| Exercise instructions |
Copy out every line holding the string "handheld" from the records below.

| Records for the exercise |
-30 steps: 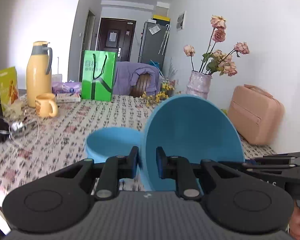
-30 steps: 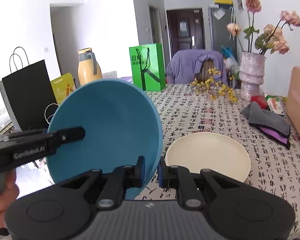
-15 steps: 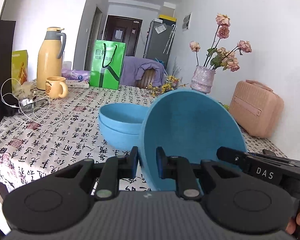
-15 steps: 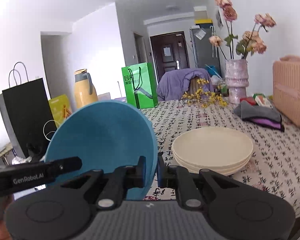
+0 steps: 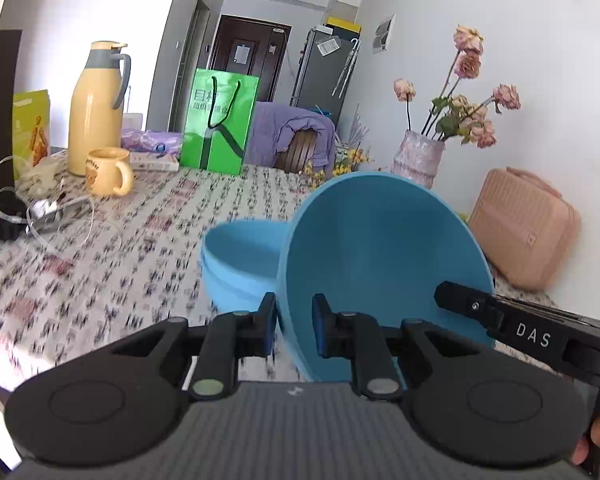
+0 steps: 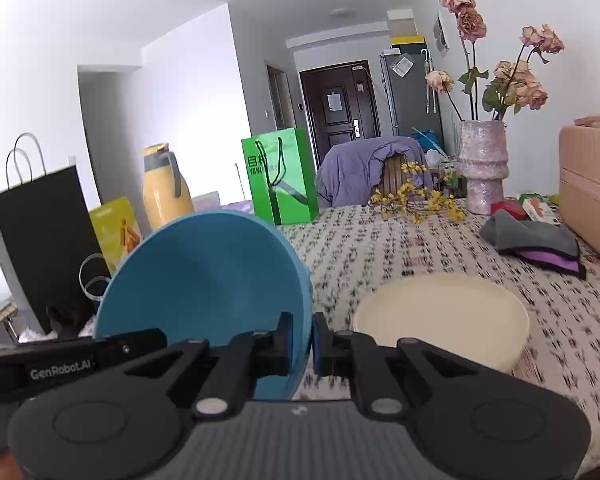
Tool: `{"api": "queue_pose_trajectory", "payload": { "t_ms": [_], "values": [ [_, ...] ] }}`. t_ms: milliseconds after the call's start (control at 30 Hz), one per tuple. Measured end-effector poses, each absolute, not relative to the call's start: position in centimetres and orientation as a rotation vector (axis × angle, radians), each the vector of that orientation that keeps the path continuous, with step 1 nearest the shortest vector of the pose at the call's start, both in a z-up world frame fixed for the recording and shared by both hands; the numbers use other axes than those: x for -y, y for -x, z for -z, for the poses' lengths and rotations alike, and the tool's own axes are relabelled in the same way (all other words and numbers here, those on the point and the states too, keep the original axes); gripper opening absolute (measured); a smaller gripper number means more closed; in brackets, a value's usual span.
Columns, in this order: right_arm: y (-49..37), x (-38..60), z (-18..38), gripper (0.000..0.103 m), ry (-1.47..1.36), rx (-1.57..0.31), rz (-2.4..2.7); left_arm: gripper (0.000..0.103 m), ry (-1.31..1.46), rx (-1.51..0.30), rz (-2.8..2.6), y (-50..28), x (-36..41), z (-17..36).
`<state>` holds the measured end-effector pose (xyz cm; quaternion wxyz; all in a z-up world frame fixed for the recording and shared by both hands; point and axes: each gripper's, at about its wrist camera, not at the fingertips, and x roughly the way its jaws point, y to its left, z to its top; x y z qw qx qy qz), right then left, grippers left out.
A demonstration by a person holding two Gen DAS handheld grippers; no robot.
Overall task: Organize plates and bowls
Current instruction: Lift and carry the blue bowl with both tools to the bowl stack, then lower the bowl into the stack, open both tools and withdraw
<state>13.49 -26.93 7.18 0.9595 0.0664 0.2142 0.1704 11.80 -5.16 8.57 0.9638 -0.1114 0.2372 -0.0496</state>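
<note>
A blue bowl (image 5: 384, 264) is held upright on edge above the table, gripped from both sides. My left gripper (image 5: 294, 330) is shut on its left rim. My right gripper (image 6: 302, 344) is shut on the opposite rim of the same bowl (image 6: 204, 276). Behind it in the left wrist view sits a stack of blue bowls (image 5: 240, 264) on the patterned tablecloth (image 5: 100, 264). In the right wrist view a stack of cream plates (image 6: 440, 316) sits on the table just right of my gripper.
A yellow mug (image 5: 108, 170), yellow thermos (image 5: 96, 108), cables (image 5: 40, 212), green bag (image 5: 218, 120) and black bag (image 6: 40, 240) stand at the left and back. A vase of roses (image 6: 482, 164), grey and purple cloths (image 6: 532, 240) and pink case (image 5: 524, 228) are at the right.
Both grippers and the held bowl have moved over the table; the blue bowl stack and the cream plates now appear lower and closer in view. Both grips are unchanged.
</note>
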Motion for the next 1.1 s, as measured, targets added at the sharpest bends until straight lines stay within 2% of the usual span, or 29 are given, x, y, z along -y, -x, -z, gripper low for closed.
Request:
{"api": "queue_pose_trajectory", "payload": {
  "t_ms": [233, 267, 533, 633, 700, 833, 1100],
  "values": [
    [-20.4, 25.8, -9.8, 0.01, -0.17, -0.455, -0.383, 0.021, 0.315, -0.508, 0.101, -18.3, 2.4, -10.9],
    [-21.6, 25.6, -9.7, 0.01, -0.185, -0.474, -0.391, 0.023, 0.329, -0.515, 0.099, -19.2, 1.9, -10.8],
    [-28.2, 23.2, -7.9, 0.01, -0.206, -0.57, -0.4, 0.023, 0.338, -0.586, 0.074, -24.2, -0.1, -9.3],
    [-29.7, 22.9, -7.1, 0.014, -0.23, -0.612, -0.396, 0.027, 0.339, -0.601, 0.083, -24.9, -0.5, -8.8],
    [-30.2, 22.7, -6.7, 0.015, -0.24, -0.625, -0.395, 0.037, 0.344, -0.6, 0.094, -25.0, -0.7, -8.6],
    [-30.5, 22.5, -6.3, 0.024, -0.234, -0.619, -0.383, 0.039, 0.337, -0.596, 0.084, -25.3, -0.8, -8.3],
    [-30.2, 22.8, -6.4, 0.025, -0.208, -0.571, -0.386, 0.042, 0.313, -0.569, 0.088, -24.7, -0.8, -8.5]
  ]
}}
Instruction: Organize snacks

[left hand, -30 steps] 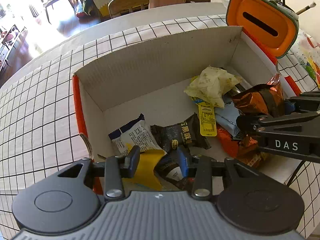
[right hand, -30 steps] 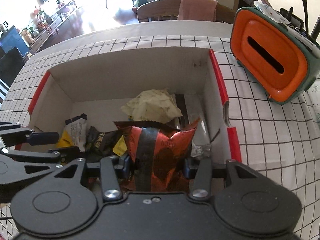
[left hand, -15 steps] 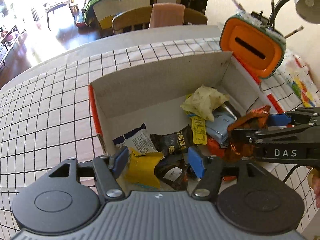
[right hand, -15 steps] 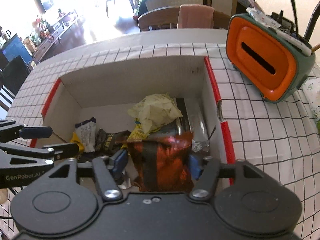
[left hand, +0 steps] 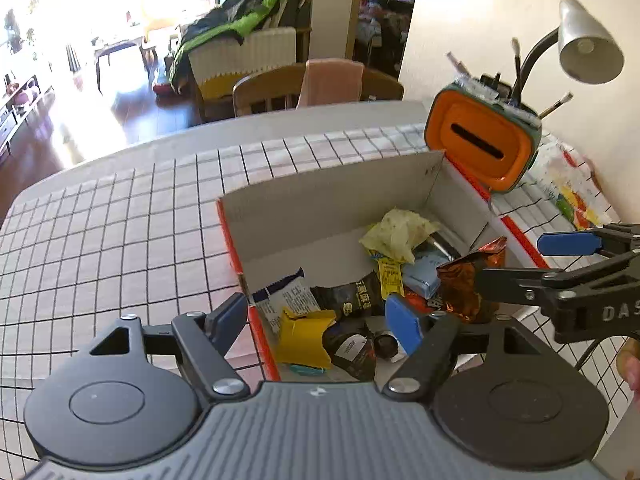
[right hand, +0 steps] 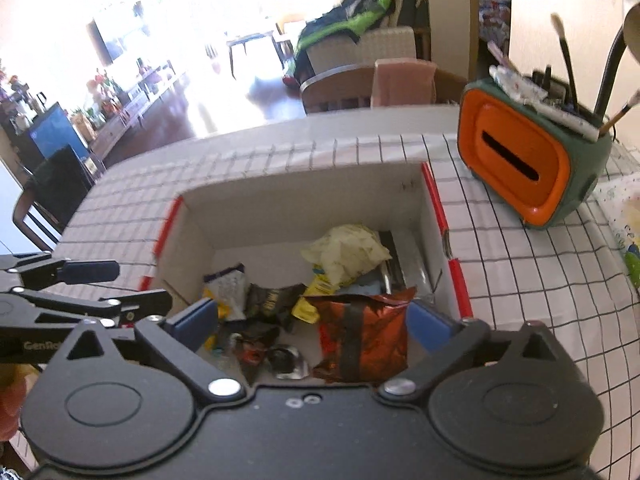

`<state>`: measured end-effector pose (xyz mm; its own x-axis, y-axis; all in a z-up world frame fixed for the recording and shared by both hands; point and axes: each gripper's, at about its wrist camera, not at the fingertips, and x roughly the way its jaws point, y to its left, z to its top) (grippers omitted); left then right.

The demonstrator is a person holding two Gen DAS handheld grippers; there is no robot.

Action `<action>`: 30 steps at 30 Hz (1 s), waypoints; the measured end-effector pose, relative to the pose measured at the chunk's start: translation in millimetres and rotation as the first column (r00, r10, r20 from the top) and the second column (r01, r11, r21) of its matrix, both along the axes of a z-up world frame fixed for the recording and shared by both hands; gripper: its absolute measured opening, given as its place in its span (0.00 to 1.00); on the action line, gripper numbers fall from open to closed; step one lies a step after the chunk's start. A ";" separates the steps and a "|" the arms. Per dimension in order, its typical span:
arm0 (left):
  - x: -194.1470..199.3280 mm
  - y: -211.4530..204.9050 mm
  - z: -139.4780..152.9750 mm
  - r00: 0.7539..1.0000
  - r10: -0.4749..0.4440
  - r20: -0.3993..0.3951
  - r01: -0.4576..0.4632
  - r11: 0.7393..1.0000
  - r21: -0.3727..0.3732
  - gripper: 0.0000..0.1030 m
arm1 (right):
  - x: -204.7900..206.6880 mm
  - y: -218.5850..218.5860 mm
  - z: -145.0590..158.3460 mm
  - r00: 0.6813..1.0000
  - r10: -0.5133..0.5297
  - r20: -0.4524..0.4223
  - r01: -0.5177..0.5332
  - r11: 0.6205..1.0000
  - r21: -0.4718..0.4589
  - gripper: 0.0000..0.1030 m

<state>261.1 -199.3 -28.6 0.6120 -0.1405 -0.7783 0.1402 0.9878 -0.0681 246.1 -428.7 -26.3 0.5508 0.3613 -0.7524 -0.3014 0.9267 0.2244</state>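
A white cardboard box (left hand: pixel 328 200) with red edges holds several snack packets. Among them are a pale crumpled wrapper (left hand: pixel 396 232), a dark packet (left hand: pixel 356 296) and a white-and-blue packet (left hand: pixel 288 296). My left gripper (left hand: pixel 318 320) hangs over the box's near left corner, its jaws opening. Below it a yellow packet (left hand: pixel 302 336) lies loose in the box. My right gripper (right hand: pixel 312 322) is above the near right side of the box (right hand: pixel 304 200), jaws opening wide. The red-brown foil packet (right hand: pixel 364 336) rests in the box, clear of the pads. Each gripper also shows in the other's view, the right gripper (left hand: pixel 536 262) and the left gripper (right hand: pixel 116 288).
An orange and green holder (left hand: pixel 480 148) with brushes stands just behind the box's far right corner, with a desk lamp (left hand: pixel 588 48) beside it. A colourful packet (left hand: pixel 568 188) lies at the right. The checked tablecloth (left hand: pixel 100 240) stretches left. A chair (left hand: pixel 332 84) stands beyond the table.
Both grippers have opened and lifted back from the box. The yellow packet and the red-brown packet have been let go and now lie inside.
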 end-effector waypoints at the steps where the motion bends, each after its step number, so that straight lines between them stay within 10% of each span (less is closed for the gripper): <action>1: -3.2 1.7 2.8 1.000 -0.002 0.008 0.002 1.000 0.000 0.74 | -4.4 0.9 4.2 1.000 0.006 0.013 -0.006 1.000 0.007 0.98; 30: -82.5 39.0 36.4 0.994 0.011 0.110 -0.002 0.997 -0.082 1.00 | -101.4 13.1 29.2 0.966 -0.156 0.204 0.143 0.987 0.079 1.00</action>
<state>178.6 -160.3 7.8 0.6946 -0.1967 -0.6919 0.1448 0.9804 -0.1334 144.7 -415.6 2.8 0.7445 0.3060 -0.5934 -0.2071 0.9508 0.2304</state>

| Response |
A demonstration by a person holding two Gen DAS handheld grippers; no robot.
The demonstrator is a person holding two Gen DAS handheld grippers; there is no robot.

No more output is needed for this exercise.